▸ **TO DO**
Beginning with the first line of the data below, set down each line exactly through the line that contains "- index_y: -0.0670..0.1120".

▸ **GIVEN MATERIAL**
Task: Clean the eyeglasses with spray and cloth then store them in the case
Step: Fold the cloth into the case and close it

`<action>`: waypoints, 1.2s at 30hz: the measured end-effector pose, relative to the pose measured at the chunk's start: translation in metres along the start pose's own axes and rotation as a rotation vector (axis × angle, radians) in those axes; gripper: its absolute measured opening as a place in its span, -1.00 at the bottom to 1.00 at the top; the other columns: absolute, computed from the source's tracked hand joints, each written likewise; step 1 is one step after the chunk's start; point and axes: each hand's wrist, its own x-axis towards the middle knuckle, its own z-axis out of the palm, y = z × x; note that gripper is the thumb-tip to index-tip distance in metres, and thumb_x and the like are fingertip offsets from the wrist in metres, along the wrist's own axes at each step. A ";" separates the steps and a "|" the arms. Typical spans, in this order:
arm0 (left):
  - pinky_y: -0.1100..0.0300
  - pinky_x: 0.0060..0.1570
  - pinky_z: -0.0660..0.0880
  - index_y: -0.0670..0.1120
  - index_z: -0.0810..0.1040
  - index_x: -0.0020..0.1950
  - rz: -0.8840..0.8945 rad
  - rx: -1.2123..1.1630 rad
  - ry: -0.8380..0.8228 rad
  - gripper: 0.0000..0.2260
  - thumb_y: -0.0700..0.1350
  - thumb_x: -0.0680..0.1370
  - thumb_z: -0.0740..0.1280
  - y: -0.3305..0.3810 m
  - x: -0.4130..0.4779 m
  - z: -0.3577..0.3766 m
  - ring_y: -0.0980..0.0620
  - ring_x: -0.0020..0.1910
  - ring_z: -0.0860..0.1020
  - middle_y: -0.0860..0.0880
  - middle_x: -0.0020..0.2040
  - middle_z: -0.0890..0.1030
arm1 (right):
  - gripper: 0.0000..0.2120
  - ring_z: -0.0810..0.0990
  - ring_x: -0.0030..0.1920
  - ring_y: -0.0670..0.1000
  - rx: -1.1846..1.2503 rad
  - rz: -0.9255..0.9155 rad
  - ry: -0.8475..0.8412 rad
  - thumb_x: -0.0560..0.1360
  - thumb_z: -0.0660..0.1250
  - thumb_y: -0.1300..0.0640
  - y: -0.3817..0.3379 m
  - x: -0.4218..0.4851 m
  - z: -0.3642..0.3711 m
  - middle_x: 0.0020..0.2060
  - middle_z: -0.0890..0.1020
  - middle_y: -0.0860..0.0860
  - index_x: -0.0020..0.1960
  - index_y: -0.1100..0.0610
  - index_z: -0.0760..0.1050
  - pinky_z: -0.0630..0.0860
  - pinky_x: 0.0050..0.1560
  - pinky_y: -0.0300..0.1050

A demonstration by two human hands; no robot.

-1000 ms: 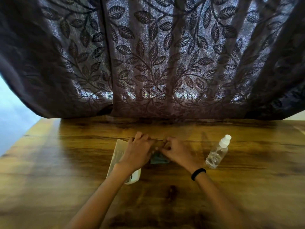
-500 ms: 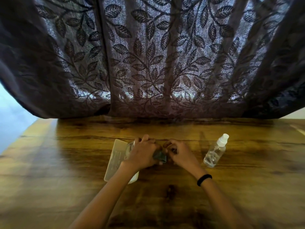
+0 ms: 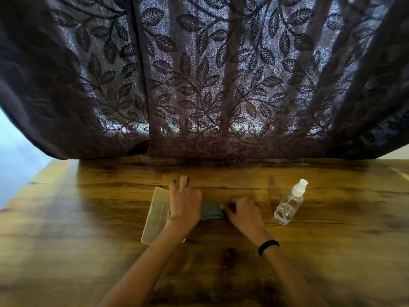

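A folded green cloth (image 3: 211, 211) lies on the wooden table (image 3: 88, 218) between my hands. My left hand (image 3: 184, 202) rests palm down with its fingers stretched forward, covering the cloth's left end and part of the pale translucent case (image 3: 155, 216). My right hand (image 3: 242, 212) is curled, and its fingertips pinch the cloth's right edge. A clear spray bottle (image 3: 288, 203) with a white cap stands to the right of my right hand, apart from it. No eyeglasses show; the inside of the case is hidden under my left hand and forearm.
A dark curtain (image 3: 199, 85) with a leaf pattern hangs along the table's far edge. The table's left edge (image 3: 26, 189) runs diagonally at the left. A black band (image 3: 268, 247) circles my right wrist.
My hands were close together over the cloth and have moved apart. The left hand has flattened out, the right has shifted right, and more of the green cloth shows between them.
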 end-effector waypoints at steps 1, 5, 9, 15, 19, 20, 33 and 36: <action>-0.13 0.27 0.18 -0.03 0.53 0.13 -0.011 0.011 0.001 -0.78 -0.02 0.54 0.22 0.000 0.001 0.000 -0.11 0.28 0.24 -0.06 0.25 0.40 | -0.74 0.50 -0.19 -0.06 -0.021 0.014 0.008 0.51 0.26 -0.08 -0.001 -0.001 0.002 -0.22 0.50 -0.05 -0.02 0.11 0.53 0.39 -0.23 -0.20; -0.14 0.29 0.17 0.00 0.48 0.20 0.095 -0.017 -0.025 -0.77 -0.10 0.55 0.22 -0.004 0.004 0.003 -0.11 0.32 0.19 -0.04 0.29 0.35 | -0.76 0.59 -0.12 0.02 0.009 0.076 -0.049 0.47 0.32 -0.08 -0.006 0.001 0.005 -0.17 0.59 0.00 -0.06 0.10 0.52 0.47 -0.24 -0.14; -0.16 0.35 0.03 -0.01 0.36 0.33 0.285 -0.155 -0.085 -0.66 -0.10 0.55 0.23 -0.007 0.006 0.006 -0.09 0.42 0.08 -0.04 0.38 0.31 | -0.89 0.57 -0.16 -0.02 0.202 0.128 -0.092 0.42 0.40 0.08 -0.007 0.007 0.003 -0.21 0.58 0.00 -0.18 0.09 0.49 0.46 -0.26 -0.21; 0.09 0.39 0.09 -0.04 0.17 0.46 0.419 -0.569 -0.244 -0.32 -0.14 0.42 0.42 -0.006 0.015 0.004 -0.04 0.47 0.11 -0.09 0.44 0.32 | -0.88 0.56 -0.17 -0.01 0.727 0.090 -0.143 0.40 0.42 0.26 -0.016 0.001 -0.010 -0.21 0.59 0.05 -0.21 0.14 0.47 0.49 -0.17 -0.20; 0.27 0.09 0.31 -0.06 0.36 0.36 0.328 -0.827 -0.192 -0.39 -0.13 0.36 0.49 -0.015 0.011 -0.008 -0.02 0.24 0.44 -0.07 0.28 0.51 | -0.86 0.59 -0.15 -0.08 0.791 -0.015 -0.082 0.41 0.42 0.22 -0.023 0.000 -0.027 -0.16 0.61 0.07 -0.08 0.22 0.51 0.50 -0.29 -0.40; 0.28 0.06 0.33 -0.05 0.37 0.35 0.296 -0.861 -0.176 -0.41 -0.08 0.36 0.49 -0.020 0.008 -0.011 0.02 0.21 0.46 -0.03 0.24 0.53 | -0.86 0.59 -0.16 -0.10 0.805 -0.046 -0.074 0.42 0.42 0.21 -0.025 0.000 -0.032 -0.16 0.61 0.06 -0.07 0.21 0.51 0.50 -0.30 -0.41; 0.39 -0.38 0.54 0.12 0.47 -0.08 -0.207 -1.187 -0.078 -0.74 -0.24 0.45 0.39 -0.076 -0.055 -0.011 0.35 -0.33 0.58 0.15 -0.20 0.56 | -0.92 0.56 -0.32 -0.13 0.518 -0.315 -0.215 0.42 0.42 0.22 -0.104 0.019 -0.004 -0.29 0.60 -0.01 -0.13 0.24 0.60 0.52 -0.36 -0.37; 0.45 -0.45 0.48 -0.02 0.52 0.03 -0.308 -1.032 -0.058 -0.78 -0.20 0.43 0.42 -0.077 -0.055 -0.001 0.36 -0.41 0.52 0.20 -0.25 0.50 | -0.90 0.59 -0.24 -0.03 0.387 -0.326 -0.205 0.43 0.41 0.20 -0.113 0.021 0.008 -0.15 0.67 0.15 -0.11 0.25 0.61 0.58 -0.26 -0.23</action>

▸ **ANSWER SECTION**
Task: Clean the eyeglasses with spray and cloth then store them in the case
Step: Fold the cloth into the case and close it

`<action>`: waypoints, 1.2s at 30hz: the measured end-effector pose, relative to the pose measured at the chunk's start: translation in metres along the start pose's own axes and rotation as a rotation vector (axis × angle, radians) in those axes; gripper: its absolute measured opening as a place in its span, -1.00 at the bottom to 1.00 at the top; the other columns: absolute, computed from the source's tracked hand joints, each written likewise; step 1 is one step after the chunk's start; point and axes: each hand's wrist, its own x-axis towards the middle knuckle, its own z-axis out of the palm, y = z × x; note that gripper is the thumb-tip to index-tip distance in metres, and thumb_x and the like are fingertip offsets from the wrist in metres, along the wrist's own axes at each step. A ";" separates the steps and a "|" the arms. Typical spans, in this order:
arm0 (left):
  - pinky_y: -0.1100..0.0300
  - pinky_x: 0.0060..0.1570
  - pinky_z: -0.0660..0.0880
  - index_y: -0.0670..0.1120

This output completes the exercise.